We were like chalk and cheese and we were a living example of "opposites attracting"  we became firm friends, and she became part of our extended family, so much so that my friend was a Doula http://en.wikipedia.org/wiki/Doula  for my sister while was  in labour having her twin boys.

She revelled in my family of 4 children and never came empty-handed to the house knowing that there were 4 little  children who eagerly anticipated her arrival always with a treat,   usually something sweet! After university our careers took different directions but we stayed in touch just as much as we had during university, probably even more so, as life dealt its challenges for us to overcome over the years.

She was a very intelligent woman, indeed it was our friendly rivalry that was the cornerstone of our friendship, we were always competing to see who got the most distinctions, the best reports for their work etc etc. She went on to do midwifery, and a masters in public health which saw her undertake work with the most disadvantaged and marginalised people in our society and she loved it!

I used to laugh at her to get a real job like the rest of us, you know a 9-5 job, but the life of regular routine was not for her, it would interfere with her belly dancing class, visiting family and friends and of course the travel, she loved to travel be it in Australia or overseas.

Many of her friends wanted to know how such a intelligent, beautiful and kind woman did not have someone else in her life, she used to say she was too fussy, or not interested but I suspect that like all of us she secretly wanted someone to share her life with.

Then she was introduced to "him", I am admitting a bias here already as I did not like him from the first time I met him, but I was prepared to tolerate him if it made my friend happy.  And it did... for a while and then things, no she began to change.

She was never available for our "girl time" lunches or visits, because "he" might have a job or didn't have a job and she would have to look after him, indeed,  he never had a job the 7 years he was with my friend, she supported him the entire time, although he was introduced to her as "financially indepandant" ( from the .com era supposdly ).

The visits became less and the emails and phone messages dropped off over the last 2 years. She could not come to my Big Event birthday because "He" might have a job and they couldn't get away for the night! This was not the woman I knew of old, she would have come as a strong independent woman and proud to it!

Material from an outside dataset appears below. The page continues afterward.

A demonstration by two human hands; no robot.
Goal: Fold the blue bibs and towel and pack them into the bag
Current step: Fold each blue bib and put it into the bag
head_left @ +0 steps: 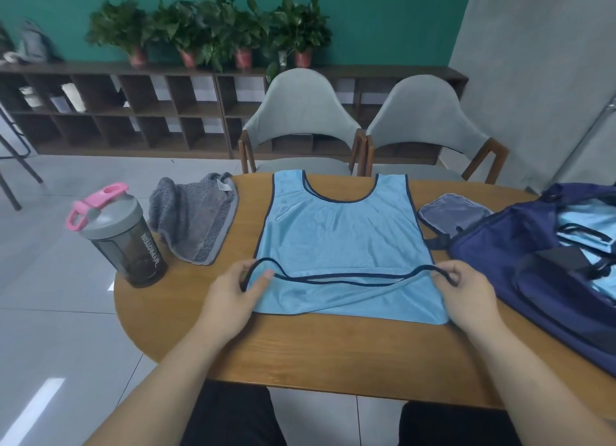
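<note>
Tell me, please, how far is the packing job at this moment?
Done: light blue fabric, apparently folded bibs, lies inside the navy bag. In hand: the left hand and right hand pinch the dark edging of one blue bib spread on the table, its folding only beginning. Left: finish and pack this bib, then fold and pack the grey towel, which lies crumpled beside it.

Office lounge or meeting corner, as best I can read it from here.

I note a teal wall behind a long, low run of dark wooden cubby shelving. A few cubbies hold papers, and a row of potted plants stands on top. Two grey upholstered chairs on wooden legs face the far side of a rounded wooden counter. The floor is glossy pale tile. A grey concrete-look wall closes the right side.
</note>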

During the last 12 months I spoke with my friend about 4 times always with "him" present, it seemed she was not allowed to be alone with me (or probably anyone), we wondered what she she continued to see in him. He was a man with no past, no family, and we were never told his surname or any anecdotes from his past:  the story given was "he had a falling-out with his family and does not have anything to do with them".  She came from a large, loving European migrant family and this was an anathema to their culture.

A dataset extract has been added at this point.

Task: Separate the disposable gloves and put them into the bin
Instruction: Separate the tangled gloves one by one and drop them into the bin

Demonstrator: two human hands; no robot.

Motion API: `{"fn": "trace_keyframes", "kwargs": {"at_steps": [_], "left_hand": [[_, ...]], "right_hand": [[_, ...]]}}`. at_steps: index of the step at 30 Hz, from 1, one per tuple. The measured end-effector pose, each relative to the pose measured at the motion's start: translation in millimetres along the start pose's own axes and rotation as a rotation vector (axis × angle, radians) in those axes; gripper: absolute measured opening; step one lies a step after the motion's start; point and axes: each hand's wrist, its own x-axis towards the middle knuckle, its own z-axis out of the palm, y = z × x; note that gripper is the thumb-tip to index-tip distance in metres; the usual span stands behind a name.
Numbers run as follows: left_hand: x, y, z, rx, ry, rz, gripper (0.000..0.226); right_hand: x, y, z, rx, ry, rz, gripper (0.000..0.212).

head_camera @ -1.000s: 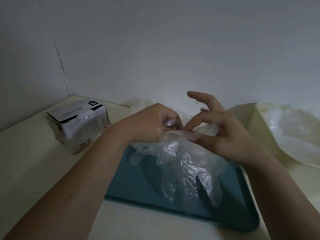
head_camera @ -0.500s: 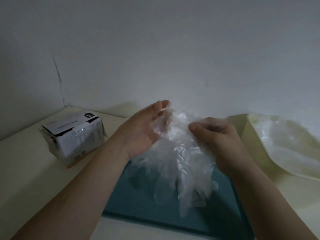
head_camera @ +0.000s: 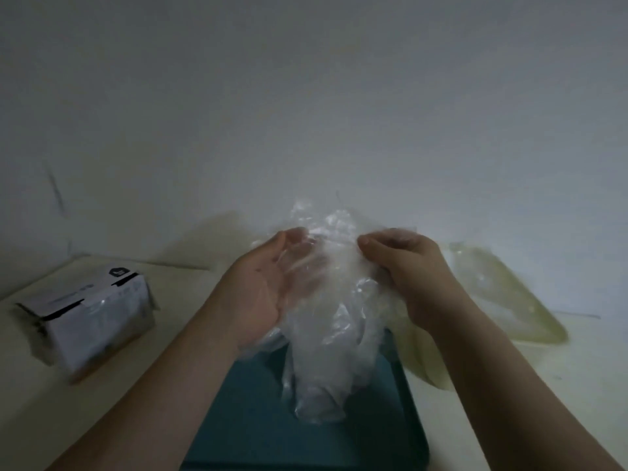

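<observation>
**Q:** What is being held, and where?

**A:** A clump of thin, clear plastic disposable gloves [head_camera: 323,300] is held up above a dark teal flat tray [head_camera: 251,423], between both hands. It is cradled against the flat, spread palm of the left hand [head_camera: 265,287]. Its upper edge is pinched by the curled fingers of the right hand [head_camera: 407,266].

**Q:** How is the film expected to handle?

**A:** It is judged almost weightless, limp and clingy, so layers may slip or stick together. A single cuff edge is best pinched and peeled away. A pale yellow translucent plastic bin [head_camera: 547,329] is seen nearby on the right, and a white cardboard box [head_camera: 91,317] on the left.
</observation>
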Motion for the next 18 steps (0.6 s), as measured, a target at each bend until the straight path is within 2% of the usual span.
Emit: {"fn": "trace_keyframes", "kwargs": {"at_steps": [2,6,10,14,18], "left_hand": [[6.5,3.8,6.7,0.018,-0.027,-0.002,0.027],[16.9,10.9,31.3,0.197,-0.056,-0.02,0.02],[20.2,14.4,58.5,0.214,-0.132,-0.101,0.021],[14.2,24.7,89.7,0.259,-0.263,-0.186,0.026],[14.3,31.3,120.8,0.273,-0.408,-0.195,0.028]], "right_hand": [[6.5,-16.8,-27.7,-0.071,0.038,-0.015,0.011],[17.2,-46.9,-92.1,-0.251,0.125,-0.04,0.01],[34.2,-47.8,-136.8,-0.397,0.17,0.016,0.008],[51.0,-32.9,-156.8,-0.63,0.13,0.032,0.008],[63.5,-26.5,-171.1,-0.745,0.026,0.1,0.011]]}}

Recently I saw a visible crack appear in the relationship, my friend had inherited some money and wanted to buy a little place down the south coast but "he" wanted a place on the north coast. We spent a day with them showing them places around us,  but for "him" it was not right, even though my friend enthused widely about the places we showed them.

As regular readers know we went overseas for Christmas, but I did manage to get my Christmas cards out to those I knew I would not see for a while. This included my friend who was always the first one to send the annual Christmas card, we did not get one before we left so I expected one to be waiting in the mail box when we returned.  There was no card last year.

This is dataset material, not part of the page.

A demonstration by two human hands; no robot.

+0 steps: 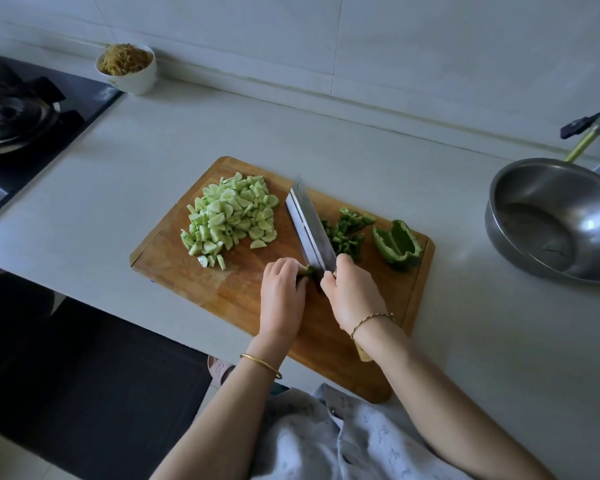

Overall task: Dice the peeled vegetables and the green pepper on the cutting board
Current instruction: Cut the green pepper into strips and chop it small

My friend was found dead in her home a couple of weeks ago,  in a manner that does not bear thinking about. "He" rode a motorbike into the path of an oncoming truck a couple of days later, and was killed.

I have been pondering the whole thing over the last couple of weeks and wish that I had said or done something about the relationship earlier. I heard from one of her family she had been trying to leaving the relationship for a while, but she obviously couldn't tell her friends, and it hurts me to think that she did not want to let people know that her relationship was not the picture perfect one she tried to present to us all.

I have a lot of wishes and a wish list  in the last bit of this post:

I wish I had said to my friend, are you ok?

I wish I had told her of my reservations about her partner

I wish I had questioned him more about his past and hopefully got an insight into his character more

I wish I had rung or visited my friend after we got home from holidays

I wish she had told me she was trying to leave the relationship:  why didn't she, afraid to admit a failed relationship?

I wish that all of us make sure our friends/family are in healthy happy relationships and look out for warning signs and speak up if we fear otherwise.



I wish she was still here!

Tuesday, 14 February 2012

a blast from the past

I have been cleaning out my home computer files as it has really passed its use by date ( a bit like me some days) and I found this little piece I wrote in 1999... so in the spirit of recycling and being 100% environmentally friendly here it is!


What’s in a name
(or a Kate by any other name would be as sweet)

An observer piece by someone with multiple personality disorder

Have you ever wondered who you would be if you were not you?  This is not a deep philosophical question merely one of those annoying thoughts that occasionally gets into your mind and just won’t budge.  It may be due to a mid life crisis, but lately I have been wondering if my life would have turned out differently if I had a different name. Does our name define who we are to become, or do we become the name we are destined to be? I, like many, do not use the name I was given at birth and over the years I have been different versions of my name to different people.

This precedent was started early. My mother wanted me to be called Ann-Marie, and my father wanted me to be named after his mother, Kathleen. My mother exercised her perogative to naming rights as the “one who went through the pain and suffering of childbirth”, so my birth certificate was filled out as Ann-Marie. My father was given the task of posting said birth certificate and saw this as his opportunity to assert his male dominance, so with a dash of the pen he slipped a Kathleen in front of the Ann-Marie and thus it was that I became a Kathleen Anne-Marie. (I must at this juncture state how grateful I was that I was too young to remember the scene when the birth certificate arrived and my mother now found out that her daughter Ann-Marie was now a Kathleen. Needless to say this did not harbour well for marital bliss, although my parents went on to have two other children and as far as I know, there were no arguments over their names.)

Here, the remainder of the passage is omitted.